Avant la réforme des marchés publics, il n’était pas aisé de savoir à quel texte se reporter pour connaître le rôle ou la composition de la commission d’appel d’offres (CAO) des collectivités territoriales. Le code des marchés publics n’était pas le texte exclusif pour réglementer cette commission. Dans le cadre de la démarche de simplification, la réforme a rassemblé l’intégralité des dispositions relatives à la CAO au sein du code général des collectivités territoriales (CGCT).

S’agissant des marchés publics, il faut se référer aux articles L1414-1 à L1414-4 du CGCT. Seules les règles relatives à la composition du jury d’un concours de maîtrise d’œuvre sont édictées dans le décret du 25 mars 2016 (article 89).

L’article L1411-5 fixe les règles de composition de la CAO des collectivités territoriales et l’article L1414-3 détermine celles des groupements de commandes composé en majorité de collectivités territoriales.

Pour les régions, départements et communes de plus de 3 500 habitants, la CAO est composée de l’autorité habilitée à signer la convention ou son représentant (président), et par 5 membres de l’assemblée délibérante élus en son sein à la représentation proportionnelle au plus fort reste.

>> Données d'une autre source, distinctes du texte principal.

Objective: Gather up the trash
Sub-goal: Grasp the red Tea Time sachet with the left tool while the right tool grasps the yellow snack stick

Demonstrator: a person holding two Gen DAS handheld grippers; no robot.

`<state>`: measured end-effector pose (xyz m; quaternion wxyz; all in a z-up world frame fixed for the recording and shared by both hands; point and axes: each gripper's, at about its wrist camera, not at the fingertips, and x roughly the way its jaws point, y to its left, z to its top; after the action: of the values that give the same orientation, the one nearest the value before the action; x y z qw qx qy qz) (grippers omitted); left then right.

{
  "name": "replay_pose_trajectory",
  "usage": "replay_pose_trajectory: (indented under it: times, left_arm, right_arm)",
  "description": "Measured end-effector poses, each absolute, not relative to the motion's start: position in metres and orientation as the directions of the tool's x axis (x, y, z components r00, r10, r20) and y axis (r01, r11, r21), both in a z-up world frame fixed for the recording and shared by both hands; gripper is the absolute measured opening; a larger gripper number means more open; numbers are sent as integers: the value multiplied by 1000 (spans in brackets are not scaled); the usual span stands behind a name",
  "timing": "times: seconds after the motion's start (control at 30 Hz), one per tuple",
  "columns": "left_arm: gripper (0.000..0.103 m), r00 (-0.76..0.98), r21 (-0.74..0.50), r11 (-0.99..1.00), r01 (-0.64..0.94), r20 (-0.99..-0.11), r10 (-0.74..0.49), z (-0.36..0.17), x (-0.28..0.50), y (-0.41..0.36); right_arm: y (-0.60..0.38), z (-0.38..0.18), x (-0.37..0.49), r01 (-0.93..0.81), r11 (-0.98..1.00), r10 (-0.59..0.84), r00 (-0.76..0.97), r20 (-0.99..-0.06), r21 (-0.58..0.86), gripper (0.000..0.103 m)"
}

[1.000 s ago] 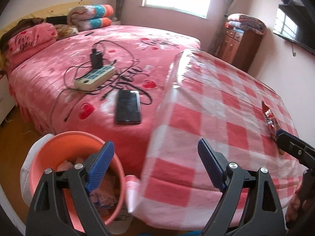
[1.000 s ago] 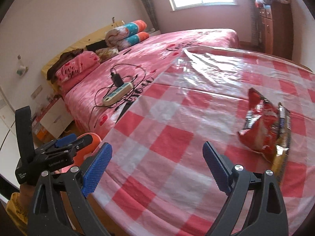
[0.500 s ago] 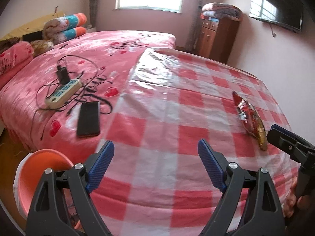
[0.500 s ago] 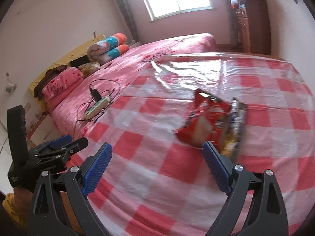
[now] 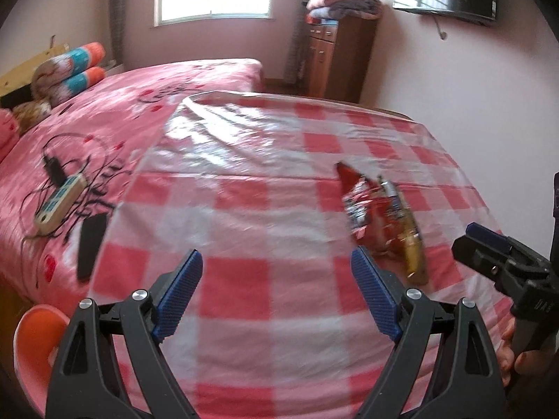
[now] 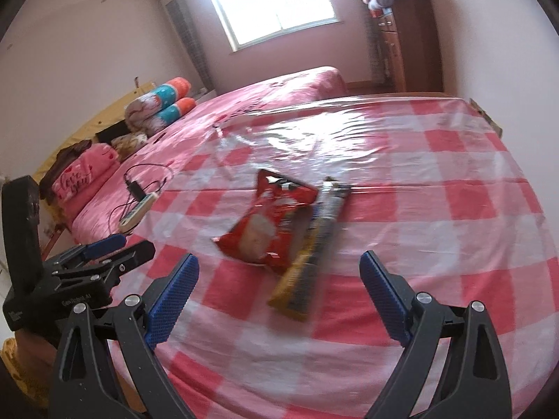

Lorsqu’il s’agit d’une commune de moins de 3 500 habitants, elle est composée de son maire ou son représentant (président), et par 3 membres du conseil municipal. L’élection de suppléants est réalisée selon les mêmes modalités en nombre égal à celui de membres titulaires. Peuvent s’ajouter aux membres ayant voix délibérative certains membres à voix consultative tels que le comptable de la collectivité ou le représentant du ministre chargé de la concurrence sur invitation du président de la commission.

Une fiche de la DAJ du 28 avril 2016 détermine les modalités de composition de la CAO pour les offices publics de l’habitat (OPH). Elle précise que « l’assemblée délibérante » est le conseil d’administration prévu à l’article L. 421-8 du code de la construction et de l’habitation (CCH). « L’autorité habilitée à signer la convention », qui préside la CAO, est le directeur général en application de l’article R.*421-18 du même code (« il passe tous actes et contrats au nom de l’office et le représente dans tous les actes de la vie civile »).

Concernant les avenants, l’article 8 de la loi du 8 février 1995 fixait les conditions rendant obligatoire l’intervention de la CAO. Cet article ayant été abrogé par l’ordonnance du 23 juillet 2015, l’article L1414-4 reprend dans les mêmes termes ces dispositions. L’avis de la CAO n’est obligatoire qu’en cas d’augmentation du montant global supérieure à 5% et dès qu’elle est intervenue pour la consultation initiale.